As it came up again in #38, we might want to reconsider don't care / unregister. I can see a problem with things like combinators / timeouts, where bound variables can't be GCed, because they're still bound via when(), even if the timeout has already been fired long ago.

I think it's really not a real world problem though, I can't remember having a promise where I repeatedly called combinators on, but it might be the case when using more advanced implementations such as observables for a streaming API, which are long-lived promises then.

/cc @martinschroeder

bwoebi · 2017-01-02T17:12:02Z

I still think it shouldn't be part of this standard. It is an edge case.

It should be trivial to add another method in the custom Observable implementation or to return a custom object allowing for cancellation (it doesn't violate LSP to return a value when the parent returns void).

I see no general use case for interoperability here. If you know that the Promise may take really long to resolve [IMHO Promises/Observables are the wrong tool to use for potentially infinitely active streams though. They should be used for anything which has an end and just intermittently informs about current progress/data arrived.], you also know the concrete implementation of the Promise too and may use cancellation if present.

kelunik · 2017-01-02T17:50:44Z

I see no general use case for interoperability here.

If we want to unregister no longer needed callbacks in combinators, we need it to be interoperable, because combinators operate on the interface, not specific vendor implementations.

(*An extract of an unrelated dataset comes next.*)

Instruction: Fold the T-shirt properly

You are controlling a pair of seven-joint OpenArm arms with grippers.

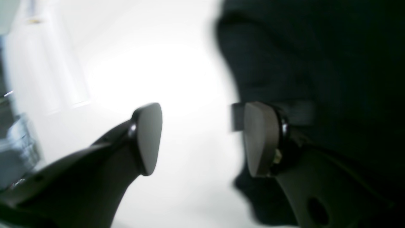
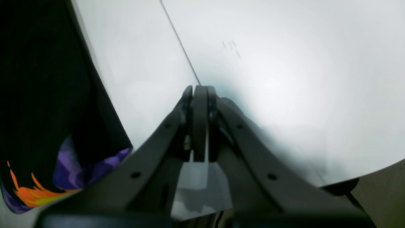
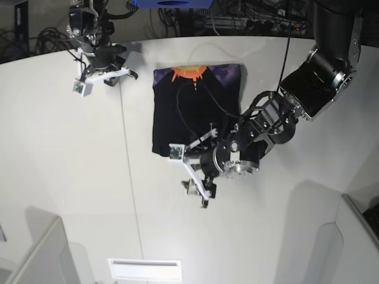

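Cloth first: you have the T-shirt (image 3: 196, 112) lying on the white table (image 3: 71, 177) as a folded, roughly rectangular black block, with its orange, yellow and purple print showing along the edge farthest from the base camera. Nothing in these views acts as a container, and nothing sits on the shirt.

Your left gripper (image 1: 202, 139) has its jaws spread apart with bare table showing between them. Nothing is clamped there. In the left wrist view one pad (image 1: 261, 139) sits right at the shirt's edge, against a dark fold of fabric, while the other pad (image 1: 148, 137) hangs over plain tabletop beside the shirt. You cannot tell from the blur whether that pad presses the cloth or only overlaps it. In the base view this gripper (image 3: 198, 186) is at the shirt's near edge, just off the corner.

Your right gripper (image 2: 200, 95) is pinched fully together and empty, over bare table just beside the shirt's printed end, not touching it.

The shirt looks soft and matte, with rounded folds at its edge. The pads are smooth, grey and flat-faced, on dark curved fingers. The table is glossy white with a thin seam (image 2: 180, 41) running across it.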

you also know the concrete implementation of the Promise too and may use cancellation if present

I think it will be common in libraries to declare the interop promise as return type, so the underlying implementation can be switched. In that case you don't know the implementation and you shouldn't know the implementation anyway if you have interfaces.

For HTTP requests and so on, I agree, there should be a custom implementation, basically a handle, that allows abortion. But in the case of combinators, that's not the case. On the other hand, there isn't that much state that has to be stored for combinators.

IMHO Promises/Observables are the wrong tool to use for potentially infinitely active streams though

What's the use case of observables if not (potentially infinite) streams?

bwoebi · 2017-01-02T18:08:14Z

What's the use case of observables if not (potentially infinite) streams?

Finite streams.

I think it will be common in libraries to declare the interop promise as return type, so the underlying implementation can be switched.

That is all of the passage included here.